What is expected →
Nothing but an exact copy of the listing should be given.
╔══
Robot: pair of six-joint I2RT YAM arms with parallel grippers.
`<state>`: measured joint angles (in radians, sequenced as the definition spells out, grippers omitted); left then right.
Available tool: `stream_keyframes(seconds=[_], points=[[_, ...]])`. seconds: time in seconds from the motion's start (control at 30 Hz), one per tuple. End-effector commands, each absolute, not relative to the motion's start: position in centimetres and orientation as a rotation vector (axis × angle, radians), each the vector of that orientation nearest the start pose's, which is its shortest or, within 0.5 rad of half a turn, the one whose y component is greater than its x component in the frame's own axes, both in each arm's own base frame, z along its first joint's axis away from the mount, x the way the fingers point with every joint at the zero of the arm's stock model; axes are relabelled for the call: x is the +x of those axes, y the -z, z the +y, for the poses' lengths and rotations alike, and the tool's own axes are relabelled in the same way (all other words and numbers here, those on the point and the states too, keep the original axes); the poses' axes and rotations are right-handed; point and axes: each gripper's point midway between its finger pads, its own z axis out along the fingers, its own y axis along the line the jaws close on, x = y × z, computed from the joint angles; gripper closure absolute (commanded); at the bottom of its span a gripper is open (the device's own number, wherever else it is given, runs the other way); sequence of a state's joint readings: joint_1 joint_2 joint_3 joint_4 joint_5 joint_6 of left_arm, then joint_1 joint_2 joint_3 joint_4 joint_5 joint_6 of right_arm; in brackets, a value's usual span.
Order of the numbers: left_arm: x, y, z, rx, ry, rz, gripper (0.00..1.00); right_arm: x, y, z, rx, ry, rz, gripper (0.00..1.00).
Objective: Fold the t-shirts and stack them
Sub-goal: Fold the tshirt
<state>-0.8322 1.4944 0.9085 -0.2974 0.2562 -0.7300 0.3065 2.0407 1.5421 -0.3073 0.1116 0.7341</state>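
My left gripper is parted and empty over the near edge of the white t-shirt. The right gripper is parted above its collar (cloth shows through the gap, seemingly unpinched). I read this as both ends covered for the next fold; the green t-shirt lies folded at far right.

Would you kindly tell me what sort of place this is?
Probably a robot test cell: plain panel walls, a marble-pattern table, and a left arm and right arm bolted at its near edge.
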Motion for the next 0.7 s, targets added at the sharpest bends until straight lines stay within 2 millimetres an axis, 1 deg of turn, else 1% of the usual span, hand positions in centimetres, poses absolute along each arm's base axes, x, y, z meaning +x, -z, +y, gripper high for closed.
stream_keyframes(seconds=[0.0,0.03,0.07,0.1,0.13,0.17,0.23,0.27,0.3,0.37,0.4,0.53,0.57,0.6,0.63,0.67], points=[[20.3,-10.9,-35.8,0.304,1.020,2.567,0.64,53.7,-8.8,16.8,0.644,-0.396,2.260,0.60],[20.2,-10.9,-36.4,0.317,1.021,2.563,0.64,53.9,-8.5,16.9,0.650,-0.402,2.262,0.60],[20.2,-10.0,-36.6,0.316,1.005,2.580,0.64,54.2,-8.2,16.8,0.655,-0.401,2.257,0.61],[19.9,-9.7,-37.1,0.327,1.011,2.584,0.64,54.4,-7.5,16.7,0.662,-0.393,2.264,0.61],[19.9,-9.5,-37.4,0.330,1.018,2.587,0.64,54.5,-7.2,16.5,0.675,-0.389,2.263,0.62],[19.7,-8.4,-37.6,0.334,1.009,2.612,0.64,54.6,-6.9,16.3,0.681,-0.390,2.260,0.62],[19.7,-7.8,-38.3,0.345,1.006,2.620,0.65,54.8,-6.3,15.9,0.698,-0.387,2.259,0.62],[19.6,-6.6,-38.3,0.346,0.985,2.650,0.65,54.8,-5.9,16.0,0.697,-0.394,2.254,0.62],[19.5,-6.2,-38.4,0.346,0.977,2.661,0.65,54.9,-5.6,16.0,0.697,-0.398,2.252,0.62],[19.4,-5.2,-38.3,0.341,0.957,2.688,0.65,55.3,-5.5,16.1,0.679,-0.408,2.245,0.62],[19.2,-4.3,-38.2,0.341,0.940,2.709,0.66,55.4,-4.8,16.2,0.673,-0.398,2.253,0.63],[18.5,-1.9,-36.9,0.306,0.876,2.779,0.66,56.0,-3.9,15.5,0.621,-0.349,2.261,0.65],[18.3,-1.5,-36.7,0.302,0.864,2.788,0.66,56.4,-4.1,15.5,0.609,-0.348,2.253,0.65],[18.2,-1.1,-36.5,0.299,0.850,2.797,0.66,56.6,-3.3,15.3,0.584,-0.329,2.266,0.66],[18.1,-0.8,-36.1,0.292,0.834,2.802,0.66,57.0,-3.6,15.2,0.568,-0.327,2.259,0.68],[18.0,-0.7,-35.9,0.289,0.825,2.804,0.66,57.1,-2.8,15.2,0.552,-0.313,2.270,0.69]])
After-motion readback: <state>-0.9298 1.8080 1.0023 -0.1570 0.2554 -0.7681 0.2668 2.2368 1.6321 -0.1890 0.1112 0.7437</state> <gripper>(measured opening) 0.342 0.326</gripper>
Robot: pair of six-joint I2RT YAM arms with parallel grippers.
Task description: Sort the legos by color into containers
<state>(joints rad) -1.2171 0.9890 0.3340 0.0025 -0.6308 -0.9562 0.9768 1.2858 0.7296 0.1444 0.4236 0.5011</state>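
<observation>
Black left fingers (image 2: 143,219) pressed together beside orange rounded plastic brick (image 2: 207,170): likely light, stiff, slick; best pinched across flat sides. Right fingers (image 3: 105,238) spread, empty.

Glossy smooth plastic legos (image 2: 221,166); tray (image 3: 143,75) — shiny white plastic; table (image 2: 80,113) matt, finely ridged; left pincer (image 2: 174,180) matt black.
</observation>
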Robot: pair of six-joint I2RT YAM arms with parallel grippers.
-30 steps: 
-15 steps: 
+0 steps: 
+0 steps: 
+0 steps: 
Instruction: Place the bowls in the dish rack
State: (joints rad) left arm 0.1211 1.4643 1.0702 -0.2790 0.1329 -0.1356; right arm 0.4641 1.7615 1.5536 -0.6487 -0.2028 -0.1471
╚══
Task result →
Robot: pair of six-joint I2RT YAM arms with parallel grippers.
`<state>`: measured joint angles (in radians, sequenced as the definition spells out, grippers omitted); left then right.
Available tool: `stream_keyframes(seconds=[_], points=[[_, ...]])`. seconds: time in seconds from the motion's start (control at 30 Hz), one per tuple. End-effector commands, each absolute, not relative to the motion's start: position in centimetres and orientation as a rotation vector (axis × angle, radians), each the vector of that orientation nearest the start pose's, which is its shortest or, within 0.5 rad of half a turn, the one whose y component is greater than its x component in the frame's own axes, both in each arm's own base frame, z along its first joint's axis away from the mount, x the way the fingers point with every joint at the zero of the arm's stock model; axes are relabelled for the call: x is the +x of those axes, y the -z, z the +y, for the poses' lengths and rotations alike, and the tool's own axes are relabelled in the same way (all other words and numbers here, those on the point and the states too, keep the original axes); the poses' axes and rotations are right-handed; point and axes: each gripper's point midway between its finger pads, its own z axis out along the fingers, its own y axis along the line the jaws close on, x = y × z, computed from the joint angles; gripper closure absolute (commanded); at the bottom of its span a gripper is open (the device's own number, wherever else it is given, runs the other way); sequence of a state's joint readings: joint_1 joint_2 joint_3 joint_4 joint_5 joint_6 of left_arm, then joint_1 joint_2 joint_3 joint_4 joint_5 joint_6 of right_arm; in brackets, a value's usual span.
Order of the numbers: left_arm: x, y, z, rx, ry, rz, gripper (0.00..1.00); right_arm: x, y, z, rx, ry, rz, gripper (0.00..1.00).
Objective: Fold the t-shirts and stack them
Sub-goal: Fold the tshirt
<state>-0.8322 1.4944 0.9085 -0.2974 0.2562 -0.7300 0.3065 2.0407 1.5421 -0.3073 0.1116 0.7341</state>
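My left gripper is parted and empty over the near edge of the white t-shirt. The right gripper is parted above its collar (cloth shows through the gap, seemingly unpinched). I read this as both ends covered for the next fold; the green t-shirt lies folded at far right.

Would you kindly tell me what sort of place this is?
Probably a robot test cell: plain panel walls, a marble-pattern table, and a left arm and right arm bolted at its near edge.
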Motion for the next 0.7 s, targets added at the sharpest bends until straight lines stay within 2 millimetres an axis, 1 deg of turn, else 1% of the usual span, hand positions in centimetres, poses absolute along each arm's base axes, x, y, z meaning +x, -z, +y, gripper high for closed.
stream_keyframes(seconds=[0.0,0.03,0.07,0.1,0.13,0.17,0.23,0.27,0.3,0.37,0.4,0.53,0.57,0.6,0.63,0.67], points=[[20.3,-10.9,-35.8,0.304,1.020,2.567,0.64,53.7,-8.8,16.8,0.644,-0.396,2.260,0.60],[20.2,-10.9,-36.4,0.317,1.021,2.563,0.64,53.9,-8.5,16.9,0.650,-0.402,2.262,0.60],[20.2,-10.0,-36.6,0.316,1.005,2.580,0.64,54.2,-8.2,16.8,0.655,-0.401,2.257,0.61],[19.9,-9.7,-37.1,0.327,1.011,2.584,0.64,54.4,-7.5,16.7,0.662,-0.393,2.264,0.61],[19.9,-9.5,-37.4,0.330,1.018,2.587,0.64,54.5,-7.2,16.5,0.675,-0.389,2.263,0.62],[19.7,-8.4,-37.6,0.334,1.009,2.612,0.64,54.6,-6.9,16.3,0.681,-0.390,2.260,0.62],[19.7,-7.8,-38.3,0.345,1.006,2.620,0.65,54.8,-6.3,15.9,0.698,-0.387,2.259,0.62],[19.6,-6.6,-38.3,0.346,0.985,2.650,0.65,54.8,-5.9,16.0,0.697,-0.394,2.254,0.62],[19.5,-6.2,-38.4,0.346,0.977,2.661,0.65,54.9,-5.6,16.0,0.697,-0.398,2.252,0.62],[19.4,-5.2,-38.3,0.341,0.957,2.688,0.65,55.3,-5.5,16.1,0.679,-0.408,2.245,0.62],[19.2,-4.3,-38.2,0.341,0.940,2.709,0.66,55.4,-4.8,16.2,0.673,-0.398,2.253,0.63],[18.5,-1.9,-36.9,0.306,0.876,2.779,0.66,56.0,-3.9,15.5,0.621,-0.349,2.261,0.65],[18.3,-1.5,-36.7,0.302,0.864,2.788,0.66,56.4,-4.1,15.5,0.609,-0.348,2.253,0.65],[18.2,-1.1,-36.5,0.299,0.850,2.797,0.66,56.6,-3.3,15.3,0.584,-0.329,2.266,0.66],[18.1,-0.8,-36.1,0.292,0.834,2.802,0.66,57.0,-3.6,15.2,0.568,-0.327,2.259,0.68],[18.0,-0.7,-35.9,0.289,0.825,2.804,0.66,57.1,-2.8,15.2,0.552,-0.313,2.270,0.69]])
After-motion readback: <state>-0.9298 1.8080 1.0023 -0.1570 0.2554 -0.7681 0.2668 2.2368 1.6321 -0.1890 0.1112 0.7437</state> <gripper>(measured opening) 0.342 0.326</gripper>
Robot: pair of six-joint I2RT YAM arms with parallel grippers.
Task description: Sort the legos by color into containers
<state>(joints rad) -1.2171 0.9890 0.3340 0.0025 -0.6308 -0.9562 0.9768 1.2858 0.7296 0.1444 0.4236 0.5011</state>
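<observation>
Black left fingers (image 2: 143,219) pressed together beside orange rounded plastic brick (image 2: 207,170): likely light, stiff, slick; best pinched across flat sides. Right fingers (image 3: 105,238) spread, empty.

Glossy smooth plastic legos (image 2: 221,166); tray (image 3: 143,75) — shiny white plastic; table (image 2: 80,113) matt, finely ridged; left pincer (image 2: 174,180) matt black.
</observation>
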Robot: pair of six-joint I2RT YAM arms with parallel grippers.
-30 steps: 
-15 steps: 
+0 steps: 
+0 steps: 
+0 steps: 
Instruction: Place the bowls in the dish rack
State: (joints rad) left arm 0.1211 1.4643 1.0702 -0.2790 0.1329 -0.1356; right arm 0.4641 1.7615 1.5536 -0.6487 -0.2028 -0.1471

No more output will be given.